• LISTED RECORDS:
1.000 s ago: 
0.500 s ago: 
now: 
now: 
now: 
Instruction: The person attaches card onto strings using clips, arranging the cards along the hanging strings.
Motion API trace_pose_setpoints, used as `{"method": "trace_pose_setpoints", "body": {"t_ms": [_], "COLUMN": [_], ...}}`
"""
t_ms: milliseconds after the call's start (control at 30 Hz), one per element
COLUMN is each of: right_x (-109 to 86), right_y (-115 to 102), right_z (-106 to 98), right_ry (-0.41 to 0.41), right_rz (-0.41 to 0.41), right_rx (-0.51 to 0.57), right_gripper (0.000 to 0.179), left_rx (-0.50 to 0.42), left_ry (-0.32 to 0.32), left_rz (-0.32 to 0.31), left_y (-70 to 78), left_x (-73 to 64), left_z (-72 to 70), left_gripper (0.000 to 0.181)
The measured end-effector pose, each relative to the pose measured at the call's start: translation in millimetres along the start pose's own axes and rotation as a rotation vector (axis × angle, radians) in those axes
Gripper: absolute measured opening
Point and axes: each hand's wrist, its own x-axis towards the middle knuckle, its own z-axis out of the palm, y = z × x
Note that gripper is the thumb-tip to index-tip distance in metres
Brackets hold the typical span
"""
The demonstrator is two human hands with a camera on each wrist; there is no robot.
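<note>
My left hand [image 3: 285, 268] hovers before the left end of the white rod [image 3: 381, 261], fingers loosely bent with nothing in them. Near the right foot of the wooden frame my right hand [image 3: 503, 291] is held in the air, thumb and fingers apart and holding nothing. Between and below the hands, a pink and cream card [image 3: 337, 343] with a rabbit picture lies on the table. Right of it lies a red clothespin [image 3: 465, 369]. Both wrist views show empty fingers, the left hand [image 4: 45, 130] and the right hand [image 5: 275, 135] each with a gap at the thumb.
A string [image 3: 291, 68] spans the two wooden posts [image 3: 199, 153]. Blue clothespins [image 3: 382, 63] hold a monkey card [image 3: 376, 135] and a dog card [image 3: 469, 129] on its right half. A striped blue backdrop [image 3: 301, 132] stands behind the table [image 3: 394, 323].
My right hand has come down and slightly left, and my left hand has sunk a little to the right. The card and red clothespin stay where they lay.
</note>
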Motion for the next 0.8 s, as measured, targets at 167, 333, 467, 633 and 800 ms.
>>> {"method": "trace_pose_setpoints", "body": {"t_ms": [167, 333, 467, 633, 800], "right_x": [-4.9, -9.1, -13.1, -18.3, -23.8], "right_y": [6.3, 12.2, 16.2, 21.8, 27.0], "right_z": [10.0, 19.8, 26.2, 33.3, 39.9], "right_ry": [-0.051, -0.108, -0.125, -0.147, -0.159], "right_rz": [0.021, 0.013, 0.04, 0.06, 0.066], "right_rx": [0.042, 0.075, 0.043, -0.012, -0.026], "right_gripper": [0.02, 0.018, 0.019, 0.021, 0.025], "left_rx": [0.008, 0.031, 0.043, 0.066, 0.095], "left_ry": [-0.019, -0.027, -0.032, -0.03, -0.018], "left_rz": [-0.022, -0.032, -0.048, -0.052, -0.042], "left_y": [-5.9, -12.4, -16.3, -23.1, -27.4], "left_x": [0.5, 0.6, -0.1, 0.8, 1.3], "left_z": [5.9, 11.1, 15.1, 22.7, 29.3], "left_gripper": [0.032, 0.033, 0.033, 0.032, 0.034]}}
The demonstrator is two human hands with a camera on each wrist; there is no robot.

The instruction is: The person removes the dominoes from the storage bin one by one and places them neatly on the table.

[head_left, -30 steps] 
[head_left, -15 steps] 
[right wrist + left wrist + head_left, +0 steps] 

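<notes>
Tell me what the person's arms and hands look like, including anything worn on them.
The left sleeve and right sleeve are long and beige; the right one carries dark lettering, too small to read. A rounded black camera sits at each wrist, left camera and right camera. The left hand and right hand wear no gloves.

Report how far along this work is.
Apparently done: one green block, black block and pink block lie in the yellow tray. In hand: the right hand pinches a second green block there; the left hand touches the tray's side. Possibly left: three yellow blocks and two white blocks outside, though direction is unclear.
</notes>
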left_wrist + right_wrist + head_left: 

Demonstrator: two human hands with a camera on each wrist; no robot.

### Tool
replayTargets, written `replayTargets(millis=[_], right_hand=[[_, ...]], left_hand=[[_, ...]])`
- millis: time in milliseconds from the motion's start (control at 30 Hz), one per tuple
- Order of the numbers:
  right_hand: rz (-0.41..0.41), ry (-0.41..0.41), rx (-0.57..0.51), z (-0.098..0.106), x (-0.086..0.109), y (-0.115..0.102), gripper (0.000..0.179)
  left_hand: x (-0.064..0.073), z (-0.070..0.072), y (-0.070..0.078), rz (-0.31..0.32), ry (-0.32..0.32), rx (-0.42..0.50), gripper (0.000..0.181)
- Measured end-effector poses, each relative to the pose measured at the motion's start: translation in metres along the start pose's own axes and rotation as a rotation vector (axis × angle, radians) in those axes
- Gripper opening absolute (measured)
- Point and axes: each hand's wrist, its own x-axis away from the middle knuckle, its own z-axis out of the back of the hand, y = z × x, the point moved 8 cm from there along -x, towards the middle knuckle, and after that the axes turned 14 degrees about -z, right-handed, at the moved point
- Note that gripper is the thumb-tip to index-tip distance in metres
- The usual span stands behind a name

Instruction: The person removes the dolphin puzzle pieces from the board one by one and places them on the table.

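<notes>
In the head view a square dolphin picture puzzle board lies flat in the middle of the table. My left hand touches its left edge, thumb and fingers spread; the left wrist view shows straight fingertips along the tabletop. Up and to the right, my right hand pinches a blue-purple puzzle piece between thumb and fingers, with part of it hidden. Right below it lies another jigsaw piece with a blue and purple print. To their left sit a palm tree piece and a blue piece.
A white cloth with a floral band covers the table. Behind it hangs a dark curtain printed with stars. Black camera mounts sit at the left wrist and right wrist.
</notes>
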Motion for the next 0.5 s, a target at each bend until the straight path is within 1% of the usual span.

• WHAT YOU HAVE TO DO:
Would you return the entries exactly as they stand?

• TASK RESPONSE:
1.000 s ago: 
0.500 s ago: 
now: 
now: 
now: 
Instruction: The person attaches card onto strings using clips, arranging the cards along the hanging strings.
Motion API trace_pose_setpoints, used as `{"method": "trace_pose_setpoints", "body": {"t_ms": [_], "COLUMN": [_], ...}}`
"""
t_ms: milliseconds after the call's start (control at 30 Hz), one per element
COLUMN is each of: right_x (-109 to 86), right_y (-115 to 102), right_z (-106 to 98), right_ry (-0.41 to 0.41), right_rz (-0.41 to 0.41), right_rx (-0.51 to 0.57), right_gripper (0.000 to 0.179), left_rx (-0.50 to 0.42), left_ry (-0.32 to 0.32), left_rz (-0.32 to 0.31), left_y (-70 to 78), left_x (-73 to 64), left_z (-72 to 70), left_gripper (0.000 to 0.181)
The measured end-effector pose, each relative to the pose measured at the call's start: translation in millimetres along the start pose's own axes and rotation as a rotation vector (axis × angle, radians) in those axes
Gripper: absolute measured opening
Point and axes: each hand's wrist, its own x-axis towards the middle knuckle, its own z-axis out of the palm, y = z × x
Note that gripper is the thumb-tip to index-tip distance in metres
Brackets hold the typical span
"""
The demonstrator is two human hands with a camera on each wrist; there is no robot.
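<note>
My left hand [image 3: 285, 268] hovers before the left end of the white rod [image 3: 381, 261], fingers loosely bent with nothing in them. Near the right foot of the wooden frame my right hand [image 3: 503, 291] is held in the air, thumb and fingers apart and holding nothing. Between and below the hands, a pink and cream card [image 3: 337, 343] with a rabbit picture lies on the table. Right of it lies a red clothespin [image 3: 465, 369]. Both wrist views show empty fingers, the left hand [image 4: 45, 130] and the right hand [image 5: 275, 135] each with a gap at the thumb.
A string [image 3: 291, 68] spans the two wooden posts [image 3: 199, 153]. Blue clothespins [image 3: 382, 63] hold a monkey card [image 3: 376, 135] and a dog card [image 3: 469, 129] on its right half. A striped blue backdrop [image 3: 301, 132] stands behind the table [image 3: 394, 323].
My right hand has come down and slightly left, and my left hand has sunk a little to the right. The card and red clothespin stay where they lay.
</note>
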Motion for the next 0.8 s, as measured, targets at 167, 333, 467, 633 and 800 ms.
>>> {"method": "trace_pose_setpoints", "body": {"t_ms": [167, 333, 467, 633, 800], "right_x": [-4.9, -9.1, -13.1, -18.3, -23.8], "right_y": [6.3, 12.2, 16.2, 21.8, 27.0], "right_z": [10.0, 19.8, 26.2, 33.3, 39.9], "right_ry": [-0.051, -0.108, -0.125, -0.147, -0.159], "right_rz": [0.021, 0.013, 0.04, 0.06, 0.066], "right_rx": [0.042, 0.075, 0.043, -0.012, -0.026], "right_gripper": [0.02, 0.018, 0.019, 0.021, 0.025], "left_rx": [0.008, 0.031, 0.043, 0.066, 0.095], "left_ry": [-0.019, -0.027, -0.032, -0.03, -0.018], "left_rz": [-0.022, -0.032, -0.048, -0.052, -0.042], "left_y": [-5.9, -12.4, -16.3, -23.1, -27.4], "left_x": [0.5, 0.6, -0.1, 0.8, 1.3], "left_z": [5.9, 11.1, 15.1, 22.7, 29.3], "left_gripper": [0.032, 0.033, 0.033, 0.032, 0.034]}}
The demonstrator is two human hands with a camera on each wrist; there is no robot.

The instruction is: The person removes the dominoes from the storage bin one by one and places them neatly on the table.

[head_left, -30 steps] 
[head_left, -15 steps] 
[right wrist + left wrist + head_left, +0 steps] 

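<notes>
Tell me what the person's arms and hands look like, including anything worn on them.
The left sleeve and right sleeve are long and beige; the right one carries dark lettering, too small to read. A rounded black camera sits at each wrist, left camera and right camera. The left hand and right hand wear no gloves.

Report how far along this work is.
Apparently done: one green block, black block and pink block lie in the yellow tray. In hand: the right hand pinches a second green block there; the left hand touches the tray's side. Possibly left: three yellow blocks and two white blocks outside, though direction is unclear.
</notes>
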left_wrist + right_wrist + head_left: 

Demonstrator: two human hands with a camera on each wrist; no robot.

### Tool
replayTargets, written `replayTargets(millis=[_], right_hand=[[_, ...]], left_hand=[[_, ...]])`
- millis: time in milliseconds from the motion's start (control at 30 Hz), one per tuple
- Order of the numbers:
  right_hand: rz (-0.41..0.41), ry (-0.41..0.41), rx (-0.57..0.51), z (-0.098..0.106), x (-0.086..0.109), y (-0.115..0.102), gripper (0.000..0.179)
  left_hand: x (-0.064..0.073), z (-0.070..0.072), y (-0.070..0.078), rz (-0.31..0.32), ry (-0.32..0.32), rx (-0.42..0.50), gripper (0.000..0.181)
- Measured end-effector poses, each relative to the pose measured at the motion's start: translation in metres along the start pose's own axes and rotation as a rotation vector (axis × angle, radians) in those axes
- Gripper opening absolute (measured)
- Point and axes: each hand's wrist, its own x-axis away from the middle knuckle, its own z-axis out of the back of the hand, y = z × x, the point moved 8 cm from there along -x, towards the middle knuckle, and after that the axes turned 14 degrees about -z, right-handed, at the moved point
- Note that gripper is the thumb-tip to index-tip distance in metres
- The usual span stands behind a name

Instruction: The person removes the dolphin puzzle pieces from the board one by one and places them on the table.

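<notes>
In the head view a square dolphin picture puzzle board lies flat in the middle of the table. My left hand touches its left edge, thumb and fingers spread; the left wrist view shows straight fingertips along the tabletop. Up and to the right, my right hand pinches a blue-purple puzzle piece between thumb and fingers, with part of it hidden. Right below it lies another jigsaw piece with a blue and purple print. To their left sit a palm tree piece and a blue piece.
A white cloth with a floral band covers the table. Behind it hangs a dark curtain printed with stars. Black camera mounts sit at the left wrist and right wrist.
</notes>
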Motion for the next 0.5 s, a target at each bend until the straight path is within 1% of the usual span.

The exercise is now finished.